Whenever a line carries the word "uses", pull it out of the entries.

DATA UNDER STUDY:
****************************************

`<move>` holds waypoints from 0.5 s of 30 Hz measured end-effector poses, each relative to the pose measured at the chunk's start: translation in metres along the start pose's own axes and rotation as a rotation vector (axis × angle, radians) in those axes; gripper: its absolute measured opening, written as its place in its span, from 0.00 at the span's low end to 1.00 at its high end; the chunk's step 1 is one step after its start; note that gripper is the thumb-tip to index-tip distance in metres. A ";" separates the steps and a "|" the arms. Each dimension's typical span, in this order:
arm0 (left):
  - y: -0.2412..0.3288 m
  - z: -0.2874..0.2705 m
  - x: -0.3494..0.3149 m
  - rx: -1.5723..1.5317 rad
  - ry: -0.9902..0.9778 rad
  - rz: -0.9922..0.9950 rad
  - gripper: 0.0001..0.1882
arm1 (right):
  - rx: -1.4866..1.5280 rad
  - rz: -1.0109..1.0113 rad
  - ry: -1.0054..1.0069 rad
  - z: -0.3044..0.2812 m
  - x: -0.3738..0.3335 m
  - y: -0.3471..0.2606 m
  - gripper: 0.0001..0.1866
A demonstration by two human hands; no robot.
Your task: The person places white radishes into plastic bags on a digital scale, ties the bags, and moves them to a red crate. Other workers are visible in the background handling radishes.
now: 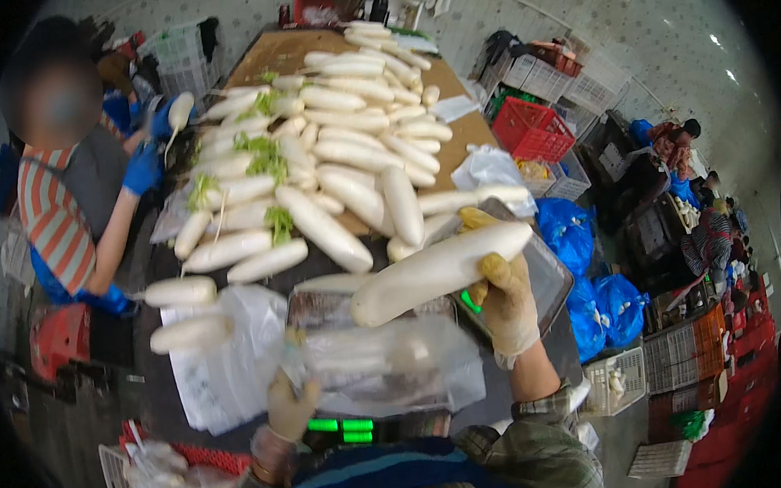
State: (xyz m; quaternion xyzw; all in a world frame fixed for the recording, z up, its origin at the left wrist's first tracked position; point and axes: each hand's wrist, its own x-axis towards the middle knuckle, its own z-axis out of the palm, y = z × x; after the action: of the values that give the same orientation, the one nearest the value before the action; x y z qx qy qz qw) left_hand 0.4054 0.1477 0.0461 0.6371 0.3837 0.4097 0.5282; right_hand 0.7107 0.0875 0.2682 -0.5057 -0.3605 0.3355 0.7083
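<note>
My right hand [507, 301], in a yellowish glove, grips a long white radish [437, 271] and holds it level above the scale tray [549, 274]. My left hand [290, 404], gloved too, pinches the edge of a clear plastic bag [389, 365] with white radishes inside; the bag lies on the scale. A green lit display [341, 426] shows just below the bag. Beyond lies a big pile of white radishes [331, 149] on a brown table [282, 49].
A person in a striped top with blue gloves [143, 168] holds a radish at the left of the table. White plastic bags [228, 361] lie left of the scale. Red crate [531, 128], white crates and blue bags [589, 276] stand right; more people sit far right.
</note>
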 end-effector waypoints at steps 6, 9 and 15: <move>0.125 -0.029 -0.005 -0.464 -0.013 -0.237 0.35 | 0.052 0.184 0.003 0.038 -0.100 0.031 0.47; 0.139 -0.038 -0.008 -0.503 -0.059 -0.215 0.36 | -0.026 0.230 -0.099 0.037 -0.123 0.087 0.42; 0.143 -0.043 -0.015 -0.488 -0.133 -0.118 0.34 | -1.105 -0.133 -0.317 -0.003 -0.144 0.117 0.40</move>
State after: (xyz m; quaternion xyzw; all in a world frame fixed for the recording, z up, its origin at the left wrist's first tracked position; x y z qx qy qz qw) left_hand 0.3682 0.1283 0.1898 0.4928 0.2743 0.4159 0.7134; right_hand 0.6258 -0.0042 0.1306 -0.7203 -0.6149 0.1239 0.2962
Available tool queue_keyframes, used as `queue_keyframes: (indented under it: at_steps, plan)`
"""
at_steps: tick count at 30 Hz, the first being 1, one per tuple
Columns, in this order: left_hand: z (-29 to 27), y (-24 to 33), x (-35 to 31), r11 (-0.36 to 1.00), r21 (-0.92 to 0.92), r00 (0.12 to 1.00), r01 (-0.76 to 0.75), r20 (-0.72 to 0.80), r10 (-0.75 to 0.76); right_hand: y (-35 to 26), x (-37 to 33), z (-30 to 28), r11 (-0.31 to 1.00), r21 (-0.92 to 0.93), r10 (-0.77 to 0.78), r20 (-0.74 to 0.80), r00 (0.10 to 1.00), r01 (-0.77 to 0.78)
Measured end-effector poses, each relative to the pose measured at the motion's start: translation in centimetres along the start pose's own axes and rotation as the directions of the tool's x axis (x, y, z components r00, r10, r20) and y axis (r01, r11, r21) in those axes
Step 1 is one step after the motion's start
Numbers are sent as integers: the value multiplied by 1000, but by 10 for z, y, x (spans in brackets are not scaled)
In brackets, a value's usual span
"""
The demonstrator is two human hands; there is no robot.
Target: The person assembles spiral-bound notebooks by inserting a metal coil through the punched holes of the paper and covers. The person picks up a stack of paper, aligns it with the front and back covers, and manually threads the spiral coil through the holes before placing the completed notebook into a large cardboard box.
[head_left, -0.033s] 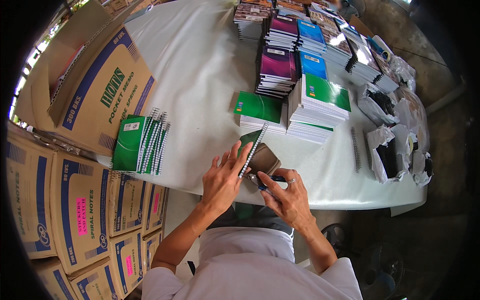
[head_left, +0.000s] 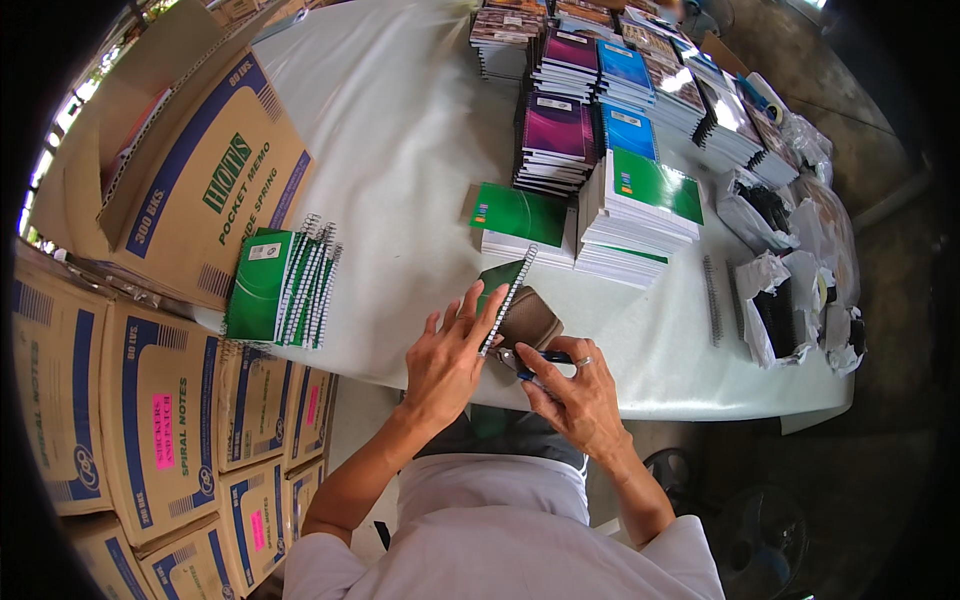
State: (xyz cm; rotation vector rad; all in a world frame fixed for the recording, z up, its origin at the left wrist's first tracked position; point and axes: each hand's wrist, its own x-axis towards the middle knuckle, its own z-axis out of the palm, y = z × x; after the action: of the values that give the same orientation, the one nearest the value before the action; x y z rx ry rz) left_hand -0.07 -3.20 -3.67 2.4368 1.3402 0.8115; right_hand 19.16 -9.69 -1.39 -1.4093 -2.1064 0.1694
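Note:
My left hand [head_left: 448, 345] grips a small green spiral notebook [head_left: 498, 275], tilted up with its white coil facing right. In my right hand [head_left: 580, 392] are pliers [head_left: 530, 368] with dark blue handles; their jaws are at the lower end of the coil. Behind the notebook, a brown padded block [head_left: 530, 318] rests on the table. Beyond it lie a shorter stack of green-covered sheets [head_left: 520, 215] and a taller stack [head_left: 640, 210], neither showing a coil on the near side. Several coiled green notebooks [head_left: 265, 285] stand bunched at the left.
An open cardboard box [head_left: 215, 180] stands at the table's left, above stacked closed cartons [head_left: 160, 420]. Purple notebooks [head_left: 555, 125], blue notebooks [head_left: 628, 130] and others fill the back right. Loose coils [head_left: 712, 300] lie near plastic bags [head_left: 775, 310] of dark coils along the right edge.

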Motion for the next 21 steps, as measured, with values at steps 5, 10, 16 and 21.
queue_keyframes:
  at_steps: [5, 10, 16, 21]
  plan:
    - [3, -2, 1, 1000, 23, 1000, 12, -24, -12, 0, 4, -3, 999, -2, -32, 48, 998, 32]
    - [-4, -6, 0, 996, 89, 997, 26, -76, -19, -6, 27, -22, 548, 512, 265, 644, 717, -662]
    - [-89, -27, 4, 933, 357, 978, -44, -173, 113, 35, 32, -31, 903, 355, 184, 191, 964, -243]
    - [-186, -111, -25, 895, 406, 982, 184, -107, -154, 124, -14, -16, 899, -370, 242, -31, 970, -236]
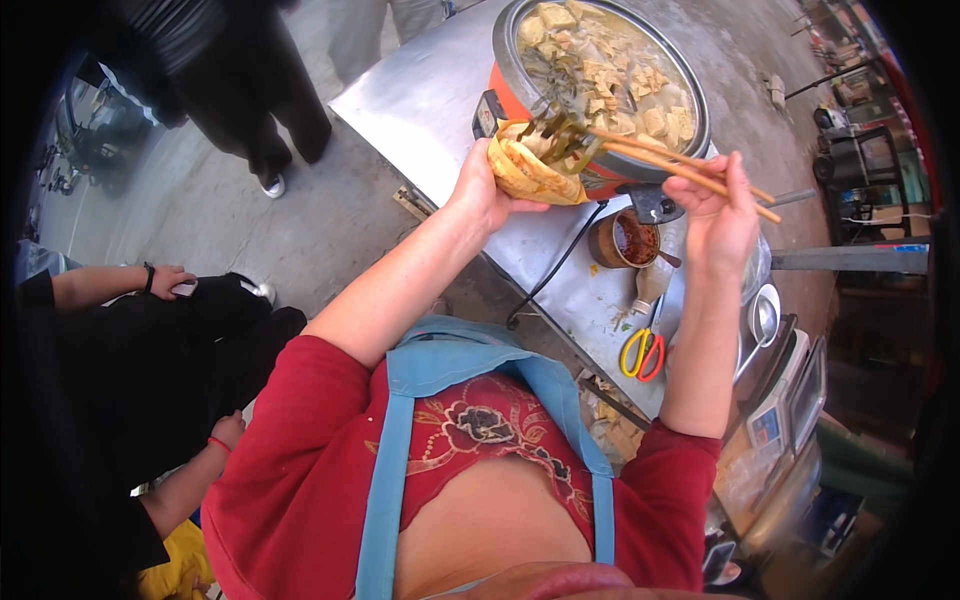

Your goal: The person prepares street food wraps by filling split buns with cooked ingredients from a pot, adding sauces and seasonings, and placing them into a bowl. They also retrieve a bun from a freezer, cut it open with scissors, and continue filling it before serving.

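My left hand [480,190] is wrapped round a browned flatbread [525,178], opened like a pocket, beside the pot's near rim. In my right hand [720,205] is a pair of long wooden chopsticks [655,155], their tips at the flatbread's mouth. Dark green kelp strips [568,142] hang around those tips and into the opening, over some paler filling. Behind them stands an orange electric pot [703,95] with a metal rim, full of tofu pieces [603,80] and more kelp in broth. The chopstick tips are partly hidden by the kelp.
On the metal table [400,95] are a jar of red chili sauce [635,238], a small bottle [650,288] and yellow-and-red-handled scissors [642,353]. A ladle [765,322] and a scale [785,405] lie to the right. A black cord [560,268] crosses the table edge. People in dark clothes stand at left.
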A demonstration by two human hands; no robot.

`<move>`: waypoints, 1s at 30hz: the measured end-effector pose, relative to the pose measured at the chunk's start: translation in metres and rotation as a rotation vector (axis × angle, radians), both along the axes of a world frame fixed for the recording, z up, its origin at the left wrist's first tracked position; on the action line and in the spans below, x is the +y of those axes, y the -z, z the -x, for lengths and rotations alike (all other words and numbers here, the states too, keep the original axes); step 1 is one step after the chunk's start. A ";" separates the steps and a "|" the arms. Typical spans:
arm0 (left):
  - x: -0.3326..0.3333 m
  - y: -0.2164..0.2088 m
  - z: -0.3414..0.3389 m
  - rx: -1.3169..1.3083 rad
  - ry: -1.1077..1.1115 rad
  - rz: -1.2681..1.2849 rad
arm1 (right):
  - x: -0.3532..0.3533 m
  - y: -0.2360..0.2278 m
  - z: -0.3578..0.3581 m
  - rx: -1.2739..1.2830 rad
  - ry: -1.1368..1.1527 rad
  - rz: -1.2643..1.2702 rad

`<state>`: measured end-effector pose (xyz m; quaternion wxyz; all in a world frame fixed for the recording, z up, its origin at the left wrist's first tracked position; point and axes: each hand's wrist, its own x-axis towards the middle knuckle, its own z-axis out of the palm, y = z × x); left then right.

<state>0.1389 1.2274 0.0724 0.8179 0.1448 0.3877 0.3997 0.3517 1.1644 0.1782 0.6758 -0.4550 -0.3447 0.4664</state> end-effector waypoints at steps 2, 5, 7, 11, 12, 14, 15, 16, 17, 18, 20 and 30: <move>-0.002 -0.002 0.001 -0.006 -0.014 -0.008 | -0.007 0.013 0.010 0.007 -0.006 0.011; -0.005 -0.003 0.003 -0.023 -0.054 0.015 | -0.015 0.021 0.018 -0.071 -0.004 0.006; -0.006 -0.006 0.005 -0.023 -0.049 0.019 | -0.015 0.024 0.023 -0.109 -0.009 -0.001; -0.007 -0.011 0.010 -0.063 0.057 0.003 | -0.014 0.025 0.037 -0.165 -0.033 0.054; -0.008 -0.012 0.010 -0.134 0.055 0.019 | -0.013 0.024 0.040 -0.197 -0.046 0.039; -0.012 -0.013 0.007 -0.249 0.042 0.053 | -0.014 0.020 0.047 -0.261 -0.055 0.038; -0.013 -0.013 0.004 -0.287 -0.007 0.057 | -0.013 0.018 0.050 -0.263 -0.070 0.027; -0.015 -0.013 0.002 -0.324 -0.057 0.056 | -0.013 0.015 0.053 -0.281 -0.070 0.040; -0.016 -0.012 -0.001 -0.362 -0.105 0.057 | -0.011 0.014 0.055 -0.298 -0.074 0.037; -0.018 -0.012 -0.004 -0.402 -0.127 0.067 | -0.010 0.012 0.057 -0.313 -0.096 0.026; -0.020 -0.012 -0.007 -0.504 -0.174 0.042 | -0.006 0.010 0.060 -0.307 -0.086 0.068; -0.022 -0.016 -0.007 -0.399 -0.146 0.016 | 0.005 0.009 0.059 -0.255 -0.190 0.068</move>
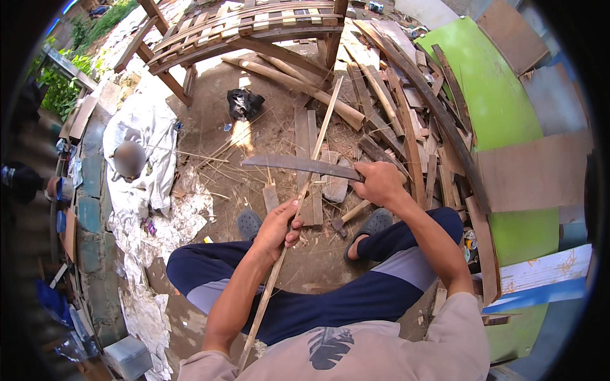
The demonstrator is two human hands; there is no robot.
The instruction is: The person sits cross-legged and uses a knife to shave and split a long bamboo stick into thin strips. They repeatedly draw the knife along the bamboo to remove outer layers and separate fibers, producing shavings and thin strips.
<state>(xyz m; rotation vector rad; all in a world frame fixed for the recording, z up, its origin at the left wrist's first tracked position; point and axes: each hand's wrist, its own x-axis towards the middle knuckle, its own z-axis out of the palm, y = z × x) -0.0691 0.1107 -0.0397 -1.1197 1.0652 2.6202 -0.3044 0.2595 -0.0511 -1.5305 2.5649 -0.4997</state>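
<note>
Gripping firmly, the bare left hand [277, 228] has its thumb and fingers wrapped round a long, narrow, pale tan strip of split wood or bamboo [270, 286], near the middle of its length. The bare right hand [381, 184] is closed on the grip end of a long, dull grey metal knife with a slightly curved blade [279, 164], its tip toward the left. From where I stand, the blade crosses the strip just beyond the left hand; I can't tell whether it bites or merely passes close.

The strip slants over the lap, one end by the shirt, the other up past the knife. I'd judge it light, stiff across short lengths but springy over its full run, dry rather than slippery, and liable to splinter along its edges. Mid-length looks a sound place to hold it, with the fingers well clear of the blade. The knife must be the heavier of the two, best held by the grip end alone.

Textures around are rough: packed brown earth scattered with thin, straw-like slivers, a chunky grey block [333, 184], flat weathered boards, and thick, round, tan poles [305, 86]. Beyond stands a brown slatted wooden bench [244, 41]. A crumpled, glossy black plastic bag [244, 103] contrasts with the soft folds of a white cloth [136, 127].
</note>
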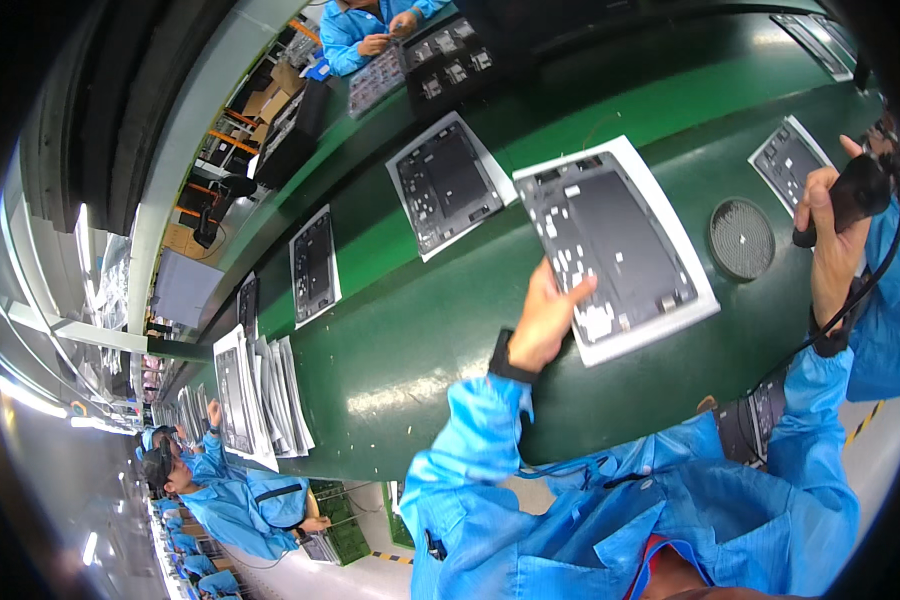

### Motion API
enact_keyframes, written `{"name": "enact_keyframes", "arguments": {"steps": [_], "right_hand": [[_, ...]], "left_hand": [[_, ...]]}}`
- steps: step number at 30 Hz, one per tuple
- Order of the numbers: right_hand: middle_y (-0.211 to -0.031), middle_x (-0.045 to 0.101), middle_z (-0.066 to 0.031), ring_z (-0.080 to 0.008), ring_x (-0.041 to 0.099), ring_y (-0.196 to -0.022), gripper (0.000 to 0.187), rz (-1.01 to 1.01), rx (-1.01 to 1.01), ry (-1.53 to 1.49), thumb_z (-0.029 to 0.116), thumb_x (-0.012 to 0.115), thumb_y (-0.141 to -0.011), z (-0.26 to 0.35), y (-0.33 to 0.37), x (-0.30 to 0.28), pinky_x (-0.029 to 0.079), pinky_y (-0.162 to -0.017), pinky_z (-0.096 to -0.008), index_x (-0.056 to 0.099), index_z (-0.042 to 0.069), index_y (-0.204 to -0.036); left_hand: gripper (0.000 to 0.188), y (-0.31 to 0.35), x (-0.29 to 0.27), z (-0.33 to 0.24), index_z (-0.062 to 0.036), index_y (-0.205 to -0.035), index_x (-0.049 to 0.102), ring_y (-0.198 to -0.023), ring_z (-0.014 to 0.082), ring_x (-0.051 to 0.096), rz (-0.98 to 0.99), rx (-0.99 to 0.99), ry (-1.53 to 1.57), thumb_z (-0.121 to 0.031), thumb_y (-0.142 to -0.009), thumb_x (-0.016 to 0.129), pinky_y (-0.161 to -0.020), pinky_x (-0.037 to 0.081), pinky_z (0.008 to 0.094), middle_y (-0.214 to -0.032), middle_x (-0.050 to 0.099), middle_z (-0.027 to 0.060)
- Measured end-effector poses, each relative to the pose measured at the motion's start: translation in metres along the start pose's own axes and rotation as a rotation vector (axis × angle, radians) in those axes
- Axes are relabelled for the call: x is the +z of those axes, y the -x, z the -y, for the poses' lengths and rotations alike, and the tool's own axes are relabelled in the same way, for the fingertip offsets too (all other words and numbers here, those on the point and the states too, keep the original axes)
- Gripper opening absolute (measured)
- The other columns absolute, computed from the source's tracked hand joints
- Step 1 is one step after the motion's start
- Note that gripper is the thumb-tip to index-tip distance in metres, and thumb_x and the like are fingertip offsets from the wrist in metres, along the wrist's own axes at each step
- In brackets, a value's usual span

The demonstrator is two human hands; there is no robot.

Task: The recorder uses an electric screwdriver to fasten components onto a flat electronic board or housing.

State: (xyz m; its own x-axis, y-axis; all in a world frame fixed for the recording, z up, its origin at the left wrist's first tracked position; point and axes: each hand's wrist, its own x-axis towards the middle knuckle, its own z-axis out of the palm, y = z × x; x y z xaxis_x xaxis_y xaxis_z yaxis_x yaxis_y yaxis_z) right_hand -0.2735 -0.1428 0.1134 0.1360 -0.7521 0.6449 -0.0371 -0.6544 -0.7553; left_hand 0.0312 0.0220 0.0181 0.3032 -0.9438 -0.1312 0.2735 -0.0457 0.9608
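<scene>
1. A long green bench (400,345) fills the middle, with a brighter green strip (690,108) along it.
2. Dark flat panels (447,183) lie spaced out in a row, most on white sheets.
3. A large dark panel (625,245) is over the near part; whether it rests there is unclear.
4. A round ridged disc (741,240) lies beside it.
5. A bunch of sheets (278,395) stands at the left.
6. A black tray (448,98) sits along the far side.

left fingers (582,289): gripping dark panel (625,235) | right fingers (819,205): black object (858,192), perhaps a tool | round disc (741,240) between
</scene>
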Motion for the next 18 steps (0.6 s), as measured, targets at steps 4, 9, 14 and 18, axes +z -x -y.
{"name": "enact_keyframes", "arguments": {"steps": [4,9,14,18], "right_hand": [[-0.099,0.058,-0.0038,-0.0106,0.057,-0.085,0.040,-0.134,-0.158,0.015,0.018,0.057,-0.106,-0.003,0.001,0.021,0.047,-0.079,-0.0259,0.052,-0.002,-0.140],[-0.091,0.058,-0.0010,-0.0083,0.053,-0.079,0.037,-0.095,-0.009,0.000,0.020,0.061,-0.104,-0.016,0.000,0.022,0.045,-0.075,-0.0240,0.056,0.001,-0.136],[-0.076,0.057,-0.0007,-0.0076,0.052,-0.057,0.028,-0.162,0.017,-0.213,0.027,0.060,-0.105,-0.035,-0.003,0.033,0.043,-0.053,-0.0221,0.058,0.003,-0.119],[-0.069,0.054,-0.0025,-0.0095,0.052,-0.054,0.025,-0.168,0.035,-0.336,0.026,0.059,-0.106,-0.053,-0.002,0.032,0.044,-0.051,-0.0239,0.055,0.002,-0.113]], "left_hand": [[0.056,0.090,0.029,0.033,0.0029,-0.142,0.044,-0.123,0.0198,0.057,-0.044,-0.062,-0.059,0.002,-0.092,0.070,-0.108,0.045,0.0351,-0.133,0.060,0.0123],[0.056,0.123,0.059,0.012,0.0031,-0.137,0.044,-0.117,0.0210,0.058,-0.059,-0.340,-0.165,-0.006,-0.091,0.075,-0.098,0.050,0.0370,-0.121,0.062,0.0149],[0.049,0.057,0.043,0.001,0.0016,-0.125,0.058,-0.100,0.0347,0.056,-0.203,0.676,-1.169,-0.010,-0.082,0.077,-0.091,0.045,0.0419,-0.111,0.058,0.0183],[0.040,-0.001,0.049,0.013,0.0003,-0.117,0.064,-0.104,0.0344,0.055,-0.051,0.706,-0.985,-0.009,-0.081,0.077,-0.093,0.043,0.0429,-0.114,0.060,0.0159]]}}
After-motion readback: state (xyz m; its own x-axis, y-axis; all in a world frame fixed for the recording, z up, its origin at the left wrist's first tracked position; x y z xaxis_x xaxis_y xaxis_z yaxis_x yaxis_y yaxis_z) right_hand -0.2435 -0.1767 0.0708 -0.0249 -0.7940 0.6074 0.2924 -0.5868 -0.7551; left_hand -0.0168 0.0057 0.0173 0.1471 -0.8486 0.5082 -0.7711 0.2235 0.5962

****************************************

EXERCISE OUTPUT:
The instruction is: The person sits cross-legged and uses a knife to shave and split a long bamboo stick into thin strips. They repeatedly draw the knife along the bamboo to remove outer layers and separate fibers, producing shavings and thin strips.
Task: The recorder uses an electric screwdriver to fasten components onto a flat electronic board or housing.

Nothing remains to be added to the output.